Re: [PATCH] mm, memcg: reclaim more aggressively before high allocator throttling

cgroups.vger.kernel.org archive mirror
 help / color / mirror / Atom feed

From: Michal Hocko <mhocko-DgEjT+Ai2ygdnm+yROfE0A@public.gmane.org>
To: Johannes Weiner <hannes-druUgvl0LCNAfugRpC6u6w@public.gmane.org>
Cc: Chris Down <chris-6Bi1550iOqEnzZ6mRAm98g@public.gmane.org>,
	Andrew Morton
	<akpm-de/tnXTf+JLsfHDXvbKv3WD2FQJk+8+b@public.gmane.org>,
	Tejun Heo <tj-DgEjT+Ai2ygdnm+yROfE0A@public.gmane.org>,
	linux-mm-Bw31MaZKKs3YtjvyW6yDsg@public.gmane.org,
	cgroups-u79uwXL29TY76Z2rM5mHXA@public.gmane.org,
	linux-kernel-u79uwXL29TY76Z2rM5mHXA@public.gmane.org,
	kernel-team-b10kYP2dOMg@public.gmane.org
Subject: Re: [PATCH] mm, memcg: reclaim more aggressively before high allocator throttling
Date: Thu, 21 May 2020 09:32:45 +0200	[thread overview]
Message-ID: <20200521073245.GI6462@dhcp22.suse.cz> (raw)
In-Reply-To: <20200520175135.GA793901-druUgvl0LCNAfugRpC6u6w@public.gmane.org>

On Wed 20-05-20 13:51:35, Johannes Weiner wrote:
> On Wed, May 20, 2020 at 07:04:30PM +0200, Michal Hocko wrote:
> > On Wed 20-05-20 12:51:31, Johannes Weiner wrote:
> > > On Wed, May 20, 2020 at 06:07:56PM +0200, Michal Hocko wrote:
> > > > On Wed 20-05-20 15:37:12, Chris Down wrote:
> > > > > In Facebook production, we've seen cases where cgroups have been put
> > > > > into allocator throttling even when they appear to have a lot of slack
> > > > > file caches which should be trivially reclaimable.
> > > > > 
> > > > > Looking more closely, the problem is that we only try a single cgroup
> > > > > reclaim walk for each return to usermode before calculating whether or
> > > > > not we should throttle.
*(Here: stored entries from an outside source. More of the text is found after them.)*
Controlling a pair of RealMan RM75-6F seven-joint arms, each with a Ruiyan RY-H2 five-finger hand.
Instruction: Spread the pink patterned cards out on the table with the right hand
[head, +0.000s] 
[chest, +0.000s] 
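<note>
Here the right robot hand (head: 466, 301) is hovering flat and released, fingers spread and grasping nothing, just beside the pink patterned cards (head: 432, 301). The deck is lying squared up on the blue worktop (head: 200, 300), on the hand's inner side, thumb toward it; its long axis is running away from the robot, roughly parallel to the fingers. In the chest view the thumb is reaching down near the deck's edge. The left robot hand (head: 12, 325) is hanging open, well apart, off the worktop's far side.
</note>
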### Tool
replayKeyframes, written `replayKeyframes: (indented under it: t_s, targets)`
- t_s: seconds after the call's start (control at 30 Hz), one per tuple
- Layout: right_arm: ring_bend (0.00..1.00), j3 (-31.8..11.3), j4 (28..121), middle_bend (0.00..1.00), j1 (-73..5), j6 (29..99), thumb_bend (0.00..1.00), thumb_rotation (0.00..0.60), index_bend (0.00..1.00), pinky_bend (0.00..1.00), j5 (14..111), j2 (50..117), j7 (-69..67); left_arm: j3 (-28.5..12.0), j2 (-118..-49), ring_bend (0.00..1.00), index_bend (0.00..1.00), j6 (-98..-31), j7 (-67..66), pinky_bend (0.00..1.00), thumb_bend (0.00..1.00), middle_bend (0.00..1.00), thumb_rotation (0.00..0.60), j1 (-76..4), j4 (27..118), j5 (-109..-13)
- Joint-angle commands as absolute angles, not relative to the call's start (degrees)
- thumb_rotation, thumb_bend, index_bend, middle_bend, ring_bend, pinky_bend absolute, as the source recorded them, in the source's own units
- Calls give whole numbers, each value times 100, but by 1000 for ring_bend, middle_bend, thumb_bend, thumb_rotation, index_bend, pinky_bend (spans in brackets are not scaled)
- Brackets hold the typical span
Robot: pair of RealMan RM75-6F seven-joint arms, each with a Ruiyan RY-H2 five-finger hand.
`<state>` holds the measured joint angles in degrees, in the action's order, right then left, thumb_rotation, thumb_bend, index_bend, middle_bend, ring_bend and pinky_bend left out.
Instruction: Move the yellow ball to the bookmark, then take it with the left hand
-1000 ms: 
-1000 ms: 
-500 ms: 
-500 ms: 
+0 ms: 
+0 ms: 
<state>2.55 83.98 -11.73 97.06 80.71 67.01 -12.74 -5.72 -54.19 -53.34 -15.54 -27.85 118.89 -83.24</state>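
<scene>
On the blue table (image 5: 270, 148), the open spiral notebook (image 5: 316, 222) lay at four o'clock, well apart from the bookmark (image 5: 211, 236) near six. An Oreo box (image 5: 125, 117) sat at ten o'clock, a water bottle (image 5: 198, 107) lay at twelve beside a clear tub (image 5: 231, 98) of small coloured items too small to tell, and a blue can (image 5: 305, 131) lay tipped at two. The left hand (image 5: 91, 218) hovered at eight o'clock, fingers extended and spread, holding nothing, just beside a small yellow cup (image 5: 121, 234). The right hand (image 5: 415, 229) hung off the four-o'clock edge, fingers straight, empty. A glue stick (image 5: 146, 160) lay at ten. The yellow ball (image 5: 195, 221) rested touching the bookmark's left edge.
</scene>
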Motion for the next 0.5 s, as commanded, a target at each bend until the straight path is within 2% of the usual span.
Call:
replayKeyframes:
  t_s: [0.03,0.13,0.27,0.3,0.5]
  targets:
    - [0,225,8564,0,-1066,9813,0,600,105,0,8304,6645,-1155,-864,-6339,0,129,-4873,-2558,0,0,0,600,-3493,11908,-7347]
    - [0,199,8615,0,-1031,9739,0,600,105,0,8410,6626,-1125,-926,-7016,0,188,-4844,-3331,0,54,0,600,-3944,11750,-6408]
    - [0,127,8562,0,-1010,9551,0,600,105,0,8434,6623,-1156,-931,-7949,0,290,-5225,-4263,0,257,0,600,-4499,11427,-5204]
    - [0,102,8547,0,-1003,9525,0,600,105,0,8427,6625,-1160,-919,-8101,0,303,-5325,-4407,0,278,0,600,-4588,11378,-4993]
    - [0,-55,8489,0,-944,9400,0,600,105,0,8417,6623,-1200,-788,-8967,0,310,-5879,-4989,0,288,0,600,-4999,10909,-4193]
This single attempt doesn't produce enough
> > > > > pressure to shrink for cgroups with a rapidly growing amount of file
> > > > > caches prior to entering allocator throttling.
> > > > > 
> > > > > As an example, we see that threads in an affected cgroup are stuck in
> > > > > allocator throttling:
> > > > > 
> > > > >     # for i in $(cat cgroup.threads); do
> > > > >     >     grep over_high "/proc/$i/stack"
> > > > >     > done
> > > > >     [<0>] mem_cgroup_handle_over_high+0x10b/0x150
> > > > >     [<0>] mem_cgroup_handle_over_high+0x10b/0x150
> > > > >     [<0>] mem_cgroup_handle_over_high+0x10b/0x150
> > > > > 
> > > > > ...however, there is no I/O pressure reported by PSI, despite a lot of
> > > > > slack file pages:
> > > > > 
> > > > >     # cat memory.pressure
> > > > >     some avg10=78.50 avg60=84.99 avg300=84.53 total=5702440903
> > > > >     full avg10=78.50 avg60=84.99 avg300=84.53 total=5702116959
> > > > >     # cat io.pressure
> > > > >     some avg10=0.00 avg60=0.00 avg300=0.00 total=78051391
> > > > >     full avg10=0.00 avg60=0.00 avg300=0.00 total=78049640
> > > > >     # grep _file memory.stat
> > > > >     inactive_file 1370939392
> > > > >     active_file 661635072
> > > > > 
> > > > > This patch changes the behaviour to retry reclaim either until the
> > > > > current task goes below the 10ms grace period, or we are making no
> > > > > reclaim progress at all. In the latter case, we enter reclaim throttling
> > > > > as before.
> > > > 
> > > > Let me try to understand the actual problem. The high memory reclaim has
> > > > a target which is proportional to the amount of charged memory. For most
> > > > requests that would be SWAP_CLUSTER_MAX though (resp. N times that where
> > > > N is the number of memcgs in excess up the hierarchy). I can see to be
> > > > insufficient if the memcg is already in a large excess but if the
> > > > reclaim can make a forward progress this should just work fine because
> > > > each charging context should reclaim at least the contributed amount.
> > > > 
> > > > Do you have any insight on why this doesn't work in your situation?
> > > > Especially with such a large inactive file list I would be really
> > > > surprised if the reclaim was not able to make a forward progress.
> > > 
> > > The workload we observed this in was downloading a large file and
> > > writing it to disk, which means that a good chunk of that memory was
> > > dirty. The first reclaim pass appears to make little progress because
> > > it runs into dirty pages.
> > 
> > OK, I see but why does the subsequent reclaim attempt makes a forward
> > progress? Is this just because dirty pages are flushed in the mean time?
> > Because if this is the case then the underlying problem seems to be that
> > the reclaim should be throttled on dirty data.
> 
> That's what I assume. Chris wanted to do more reclaim tracing. But is
> this actually important beyond maybe curiosity?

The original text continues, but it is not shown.